Magneettimedia
- Type: Online newspaper
- Publisher: Pohjoinen Perinne
- Editor-in-chief: Markku Juutinen
- Language: Finnish
- Country: Finland

= Magneettimedia =

Finnish free and online newspaper

Magneettimedia is a Finnish free and online newspaper. It was initially published by retail chain J. Kärkkäinen but currently it is published by Pohjoinen Perinne, a society linked with the Finnish Resistance Movement, a pan-Nordic Neo-Nazi movement.

== Controversies ==
In 2011 Skepsis ry, a society of Finnish sceptics, awarded J. Kärkkäinen a Huuhaa Prize, a prize for promoting pseudo-science, for publishing Magneettimedia. Skepsis accused Magneettimedia of promoting alternative medicine and conspiracy theories.

In 2013, the Simon Wiesenthal Centre asked President Niinistö to condemn Magneettimedia newspaper circulated to some 660,000 households.
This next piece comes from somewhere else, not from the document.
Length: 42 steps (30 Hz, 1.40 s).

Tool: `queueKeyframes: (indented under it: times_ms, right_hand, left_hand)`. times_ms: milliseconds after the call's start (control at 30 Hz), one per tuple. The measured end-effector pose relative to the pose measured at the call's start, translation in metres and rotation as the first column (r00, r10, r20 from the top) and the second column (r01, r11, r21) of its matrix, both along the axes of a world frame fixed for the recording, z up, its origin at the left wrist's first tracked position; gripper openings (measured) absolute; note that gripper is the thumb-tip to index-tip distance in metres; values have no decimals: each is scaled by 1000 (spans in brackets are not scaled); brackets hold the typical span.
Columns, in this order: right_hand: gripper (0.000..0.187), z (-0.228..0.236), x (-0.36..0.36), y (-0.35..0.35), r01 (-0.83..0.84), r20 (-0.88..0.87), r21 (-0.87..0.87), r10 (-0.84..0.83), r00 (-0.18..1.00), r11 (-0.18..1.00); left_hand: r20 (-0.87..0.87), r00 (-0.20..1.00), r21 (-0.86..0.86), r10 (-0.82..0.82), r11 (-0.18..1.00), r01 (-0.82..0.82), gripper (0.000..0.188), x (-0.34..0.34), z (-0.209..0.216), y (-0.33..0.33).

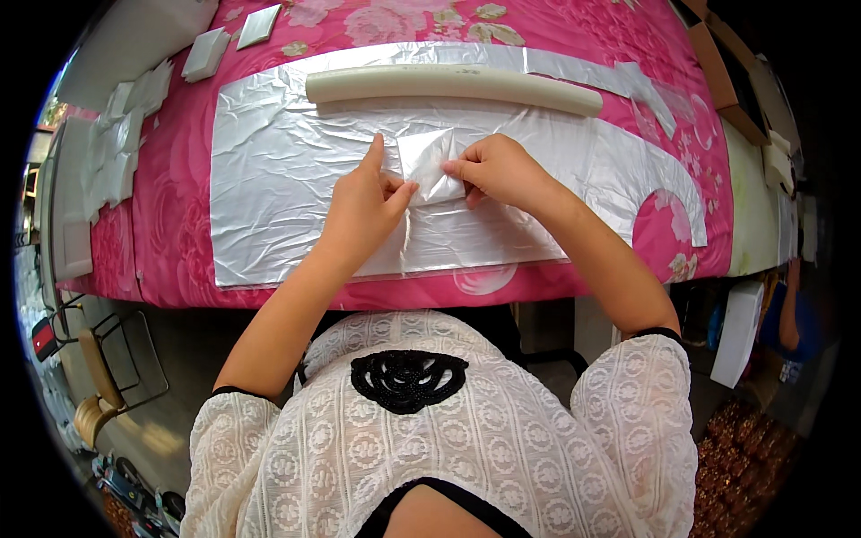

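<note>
A small folded square of silver film [425, 154] is held between my two hands, just above a large silver sheet [296, 170]. My left hand [366, 199] pinches its lower left corner between thumb and fingers, with the index finger pointing up. At its right edge, my right hand [504, 172] grips it with thumb and curled fingers. Beyond my hands, a long cream-coloured tube [448, 83] lies across the sheet. The large sheet is wrinkled and has a curved cut-out at its right end.
A pink floral cloth [170, 224] covers the table. Folded silver-white packets [206, 54] lie at the far left, with more piled packets [117, 157] nearer. Silver strips [646, 94] lie at the back right. A cardboard box [731, 81] stands at the right edge; another person's arm [789, 309] shows beyond.
</note>
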State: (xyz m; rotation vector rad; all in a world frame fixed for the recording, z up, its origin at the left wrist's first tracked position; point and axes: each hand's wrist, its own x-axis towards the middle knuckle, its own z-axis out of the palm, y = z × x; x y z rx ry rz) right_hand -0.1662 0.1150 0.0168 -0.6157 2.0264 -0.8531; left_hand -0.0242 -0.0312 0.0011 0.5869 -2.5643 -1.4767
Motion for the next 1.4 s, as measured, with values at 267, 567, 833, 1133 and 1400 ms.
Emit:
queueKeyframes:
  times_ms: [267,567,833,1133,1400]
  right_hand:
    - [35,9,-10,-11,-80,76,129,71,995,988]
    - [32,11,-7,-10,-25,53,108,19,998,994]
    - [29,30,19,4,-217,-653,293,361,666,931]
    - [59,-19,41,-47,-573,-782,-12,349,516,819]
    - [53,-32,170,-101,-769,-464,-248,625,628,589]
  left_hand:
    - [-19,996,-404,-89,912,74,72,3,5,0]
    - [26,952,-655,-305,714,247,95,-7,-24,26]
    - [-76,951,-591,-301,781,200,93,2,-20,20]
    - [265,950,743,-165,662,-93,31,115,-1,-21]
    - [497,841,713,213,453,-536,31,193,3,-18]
The newspaper published articles denying the Holocaust and articles such as "Zionist terrorism" and "CNN, Goldman Sachs and Zionist Control" translated from David Duke, former grand wizard of the Ku Klux Klan.

In October 2013, Magneettimedias editor-in-chief Juha Kärkkäinen and the J. Kärkkäinen company were convicted of agitation against an ethnic group. This verdict was given due to antisemitic articles on Magneettimedia. For example, Magneettimedia has denied the Holocaust and accused Jews and Zionists of plotting to rule over the world. After the verdict, Magneettimedia ceased being published in paper form, but the company's articles were published as online newspapers. However, in April 2015 a new paper edition of Magneettimedia was published.

As of 2015, Magneettimedia did not identify its editor-in-chief, which is illegal under Finnish law.